EXERCISE BRIEF:
Please restate the data exactly, from the first line to the last.

============================================================

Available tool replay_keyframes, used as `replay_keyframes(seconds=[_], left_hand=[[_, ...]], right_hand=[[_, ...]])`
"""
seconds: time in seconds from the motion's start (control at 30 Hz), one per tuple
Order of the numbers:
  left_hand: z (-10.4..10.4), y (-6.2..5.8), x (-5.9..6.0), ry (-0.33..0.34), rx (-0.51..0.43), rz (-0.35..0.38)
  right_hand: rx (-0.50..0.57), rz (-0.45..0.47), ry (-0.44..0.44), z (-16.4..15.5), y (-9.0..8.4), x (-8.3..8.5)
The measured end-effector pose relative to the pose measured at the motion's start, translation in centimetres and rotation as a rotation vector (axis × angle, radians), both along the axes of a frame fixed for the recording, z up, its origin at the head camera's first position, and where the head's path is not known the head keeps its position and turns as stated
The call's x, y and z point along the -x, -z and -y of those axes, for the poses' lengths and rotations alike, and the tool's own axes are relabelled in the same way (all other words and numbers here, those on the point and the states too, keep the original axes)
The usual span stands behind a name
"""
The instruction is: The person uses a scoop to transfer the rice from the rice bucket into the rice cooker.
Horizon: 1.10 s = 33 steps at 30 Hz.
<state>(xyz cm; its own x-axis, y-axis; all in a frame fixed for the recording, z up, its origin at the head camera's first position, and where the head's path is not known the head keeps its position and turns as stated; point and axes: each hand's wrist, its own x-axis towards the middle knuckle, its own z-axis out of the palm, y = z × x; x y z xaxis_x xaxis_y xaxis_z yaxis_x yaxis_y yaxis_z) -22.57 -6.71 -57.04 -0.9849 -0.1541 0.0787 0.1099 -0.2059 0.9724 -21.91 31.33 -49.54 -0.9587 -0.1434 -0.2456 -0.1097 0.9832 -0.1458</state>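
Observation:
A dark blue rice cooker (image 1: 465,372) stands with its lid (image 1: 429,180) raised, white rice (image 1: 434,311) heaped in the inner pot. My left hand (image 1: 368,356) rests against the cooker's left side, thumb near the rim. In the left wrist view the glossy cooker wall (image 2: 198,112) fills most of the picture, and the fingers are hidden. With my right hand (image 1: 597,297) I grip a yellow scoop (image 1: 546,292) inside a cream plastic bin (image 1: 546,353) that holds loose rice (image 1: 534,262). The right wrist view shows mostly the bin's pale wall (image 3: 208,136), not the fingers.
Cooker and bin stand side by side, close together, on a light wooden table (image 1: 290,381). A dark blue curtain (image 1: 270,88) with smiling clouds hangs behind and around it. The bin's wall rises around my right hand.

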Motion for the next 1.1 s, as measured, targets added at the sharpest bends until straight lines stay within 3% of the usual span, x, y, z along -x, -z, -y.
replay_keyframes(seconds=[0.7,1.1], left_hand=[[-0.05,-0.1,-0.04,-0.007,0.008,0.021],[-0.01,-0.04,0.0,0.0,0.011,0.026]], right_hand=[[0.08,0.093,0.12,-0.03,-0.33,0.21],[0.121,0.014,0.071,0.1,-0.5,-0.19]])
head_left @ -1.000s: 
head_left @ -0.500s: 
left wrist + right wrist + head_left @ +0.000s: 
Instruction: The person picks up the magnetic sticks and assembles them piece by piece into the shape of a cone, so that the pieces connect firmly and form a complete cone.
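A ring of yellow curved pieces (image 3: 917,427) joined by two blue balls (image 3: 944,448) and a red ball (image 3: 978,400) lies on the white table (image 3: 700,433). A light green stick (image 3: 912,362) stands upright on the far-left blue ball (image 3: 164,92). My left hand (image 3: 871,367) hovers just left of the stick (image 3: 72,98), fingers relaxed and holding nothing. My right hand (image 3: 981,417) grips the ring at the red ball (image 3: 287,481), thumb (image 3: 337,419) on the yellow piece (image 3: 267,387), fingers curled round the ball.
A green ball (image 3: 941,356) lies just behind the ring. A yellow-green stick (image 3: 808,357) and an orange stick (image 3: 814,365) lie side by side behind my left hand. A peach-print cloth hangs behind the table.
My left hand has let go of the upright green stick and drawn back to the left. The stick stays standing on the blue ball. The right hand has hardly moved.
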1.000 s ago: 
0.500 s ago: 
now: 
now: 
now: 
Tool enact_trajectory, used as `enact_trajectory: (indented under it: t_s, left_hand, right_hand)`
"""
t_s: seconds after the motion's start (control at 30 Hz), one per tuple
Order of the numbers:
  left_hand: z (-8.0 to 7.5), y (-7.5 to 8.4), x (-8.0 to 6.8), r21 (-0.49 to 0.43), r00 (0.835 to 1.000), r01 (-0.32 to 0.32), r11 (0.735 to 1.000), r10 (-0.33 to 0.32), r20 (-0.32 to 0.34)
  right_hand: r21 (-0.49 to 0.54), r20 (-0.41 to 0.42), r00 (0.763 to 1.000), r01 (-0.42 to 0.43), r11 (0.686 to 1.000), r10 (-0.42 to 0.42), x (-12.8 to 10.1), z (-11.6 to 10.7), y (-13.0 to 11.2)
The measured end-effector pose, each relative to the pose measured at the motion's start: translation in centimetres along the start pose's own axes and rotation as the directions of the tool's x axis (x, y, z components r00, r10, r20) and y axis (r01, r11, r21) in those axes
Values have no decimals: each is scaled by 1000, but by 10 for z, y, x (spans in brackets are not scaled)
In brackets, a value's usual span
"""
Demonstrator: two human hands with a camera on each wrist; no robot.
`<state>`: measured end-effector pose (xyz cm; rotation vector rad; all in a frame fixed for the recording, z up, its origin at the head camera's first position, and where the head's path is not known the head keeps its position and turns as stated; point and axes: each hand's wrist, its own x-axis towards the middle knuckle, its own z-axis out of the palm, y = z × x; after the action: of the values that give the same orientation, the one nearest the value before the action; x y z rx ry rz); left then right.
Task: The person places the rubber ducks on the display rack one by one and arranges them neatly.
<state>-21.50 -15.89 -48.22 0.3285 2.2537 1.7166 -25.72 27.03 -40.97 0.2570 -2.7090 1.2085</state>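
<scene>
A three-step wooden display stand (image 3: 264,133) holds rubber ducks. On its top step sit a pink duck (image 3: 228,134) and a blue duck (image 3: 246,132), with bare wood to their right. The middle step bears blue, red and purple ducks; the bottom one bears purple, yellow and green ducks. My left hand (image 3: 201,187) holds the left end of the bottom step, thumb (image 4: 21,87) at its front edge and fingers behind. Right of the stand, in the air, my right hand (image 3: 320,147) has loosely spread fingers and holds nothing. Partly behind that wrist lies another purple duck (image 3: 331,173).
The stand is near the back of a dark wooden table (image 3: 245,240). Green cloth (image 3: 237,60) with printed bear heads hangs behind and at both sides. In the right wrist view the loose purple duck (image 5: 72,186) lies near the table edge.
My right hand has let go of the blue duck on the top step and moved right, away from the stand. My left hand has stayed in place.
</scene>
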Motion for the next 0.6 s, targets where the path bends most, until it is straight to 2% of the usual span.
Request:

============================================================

ANSWER FOR THE TASK:
Available tool replay_keyframes, used as `replay_keyframes(seconds=[_], left_hand=[[_, ...]], right_hand=[[_, ...]])`
"""
seconds: time in seconds from the motion's start (control at 30 Hz), one per tuple
Order of the numbers:
  left_hand: z (-10.4..10.4), y (-6.2..5.8), x (-5.9..6.0), ry (-0.33..0.34), rx (-0.51..0.43), rz (-0.35..0.38)
  right_hand: rx (-0.50..0.57), rz (-0.45..0.47), ry (-0.44..0.44), z (-16.4..15.5), y (-9.0..8.4), x (-8.3..8.5)
The measured end-effector pose relative to the pose measured at the motion's start, translation in centimetres and rotation as a rotation vector (axis × angle, radians), both along the axes of a frame fixed for the recording, z up, its origin at the head camera's first position, and where the head's path is not known the head keeps its position and turns as stated
The call's x, y and z point along the -x, -z and -y of those axes, for the poses' lengths and rotations alike, and the tool's own axes are relabelled in the same way (all other words and numbers here, those on the point and the states too, keep the original axes)
The usual span stands behind a name
"""
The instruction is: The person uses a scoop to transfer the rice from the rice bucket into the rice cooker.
Horizon: 1.10 s = 33 steps at 30 Hz.
<state>(xyz cm; its own x-axis, y-axis; all in a frame fixed for the recording, z up, its origin at the head camera's first position, and where the head's path is not known the head keeps its position and turns as stated; point and axes: each hand's wrist, its own x-axis towards the middle knuckle, its own z-axis out of the palm, y = z × x; x y z xaxis_x xaxis_y xaxis_z yaxis_x yaxis_y yaxis_z) -22.57 -6.71 -57.04 -0.9849 -0.1541 0.0787 0.1099 -0.2059 0.9724 -21.91 31.33 -49.54 -0.9587 -0.1434 -0.2456 -0.1097 0.9832 -0.1458</state>
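Observation:
A dark blue rice cooker (image 1: 465,372) stands with its lid (image 1: 429,180) raised, white rice (image 1: 434,311) heaped in the inner pot. My left hand (image 1: 368,356) rests against the cooker's left side, thumb near the rim. In the left wrist view the glossy cooker wall (image 2: 198,112) fills most of the picture, and the fingers are hidden. With my right hand (image 1: 597,297) I grip a yellow scoop (image 1: 546,292) inside a cream plastic bin (image 1: 546,353) that holds loose rice (image 1: 534,262). The right wrist view shows mostly the bin's pale wall (image 3: 208,136), not the fingers.
Cooker and bin stand side by side, close together, on a light wooden table (image 1: 290,381). A dark blue curtain (image 1: 270,88) with smiling clouds hangs behind and around it. The bin's wall rises around my right hand.
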
Motion for the next 1.1 s, as measured, targets added at the sharpest bends until straight lines stay within 3% of the usual span, x, y, z along -x, -z, -y.
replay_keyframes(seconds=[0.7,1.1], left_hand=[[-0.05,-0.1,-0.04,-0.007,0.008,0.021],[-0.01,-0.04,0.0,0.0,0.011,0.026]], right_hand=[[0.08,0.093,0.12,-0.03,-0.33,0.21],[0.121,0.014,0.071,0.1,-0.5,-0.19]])
head_left @ -1.000s: 
head_left @ -0.500s: 
left wrist + right wrist + head_left @ +0.000s: 
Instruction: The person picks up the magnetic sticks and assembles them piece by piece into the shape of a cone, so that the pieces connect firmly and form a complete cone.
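A ring of yellow curved pieces (image 3: 917,427) joined by two blue balls (image 3: 944,448) and a red ball (image 3: 978,400) lies on the white table (image 3: 700,433). A light green stick (image 3: 912,362) stands upright on the far-left blue ball (image 3: 164,92). My left hand (image 3: 871,367) hovers just left of the stick (image 3: 72,98), fingers relaxed and holding nothing. My right hand (image 3: 981,417) grips the ring at the red ball (image 3: 287,481), thumb (image 3: 337,419) on the yellow piece (image 3: 267,387), fingers curled round the ball.
A green ball (image 3: 941,356) lies just behind the ring. A yellow-green stick (image 3: 808,357) and an orange stick (image 3: 814,365) lie side by side behind my left hand. A peach-print cloth hangs behind the table.
My left hand has let go of the upright green stick and drawn back to the left. The stick stays standing on the blue ball. The right hand has hardly moved.
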1.000 s ago: 
0.500 s ago: 
now: 
now: 
now: 
Tool enact_trajectory, used as `enact_trajectory: (indented under it: t_s, left_hand, right_hand)`
"""
t_s: seconds after the motion's start (control at 30 Hz), one per tuple
Order of the numbers:
  left_hand: z (-8.0 to 7.5), y (-7.5 to 8.4), x (-8.0 to 6.8), r21 (-0.49 to 0.43), r00 (0.835 to 1.000), r01 (-0.32 to 0.32), r11 (0.735 to 1.000), r10 (-0.33 to 0.32), r20 (-0.32 to 0.34)
  right_hand: r21 (-0.49 to 0.54), r20 (-0.41 to 0.42), r00 (0.763 to 1.000), r01 (-0.42 to 0.43), r11 (0.686 to 1.000), r10 (-0.42 to 0.42), x (-12.8 to 10.1), z (-11.6 to 10.7), y (-13.0 to 11.2)
The measured end-effector pose, each relative to the pose measured at the motion's start: translation in centimetres along the start pose's own axes and rotation as the directions of the tool's x axis (x, y, z components r00, r10, r20) and y axis (r01, r11, r21) in those axes
Values have no decimals: each is scaled by 1000, but by 10 for z, y, x (spans in brackets are not scaled)
In brackets, a value's usual span
"""
Demonstrator: two human hands with a camera on each wrist; no robot.
`<state>`: measured end-effector pose (xyz cm; rotation vector rad; all in a frame fixed for the recording, z up, its origin at the head camera's first position, and where the head's path is not known the head keeps its position and turns as stated; point and axes: each hand's wrist, its own x-axis towards the middle knuckle, its own z-axis out of the palm, y = z × x; after the action: of the values that give the same orientation, the one nearest the value before the action; x y z rx ry rz); left then right.
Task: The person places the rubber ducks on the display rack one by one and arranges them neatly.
<state>-21.50 -15.89 -48.22 0.3285 2.2537 1.7166 -25.72 27.03 -40.97 0.2570 -2.7090 1.2085</state>
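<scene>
A three-step wooden display stand (image 3: 264,133) holds rubber ducks. On its top step sit a pink duck (image 3: 228,134) and a blue duck (image 3: 246,132), with bare wood to their right. The middle step bears blue, red and purple ducks; the bottom one bears purple, yellow and green ducks. My left hand (image 3: 201,187) holds the left end of the bottom step, thumb (image 4: 21,87) at its front edge and fingers behind. Right of the stand, in the air, my right hand (image 3: 320,147) has loosely spread fingers and holds nothing. Partly behind that wrist lies another purple duck (image 3: 331,173).
The stand is near the back of a dark wooden table (image 3: 245,240). Green cloth (image 3: 237,60) with printed bear heads hangs behind and at both sides. In the right wrist view the loose purple duck (image 5: 72,186) lies near the table edge.
My right hand has let go of the blue duck on the top step and moved right, away from the stand. My left hand has stayed in place.
</scene>
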Motion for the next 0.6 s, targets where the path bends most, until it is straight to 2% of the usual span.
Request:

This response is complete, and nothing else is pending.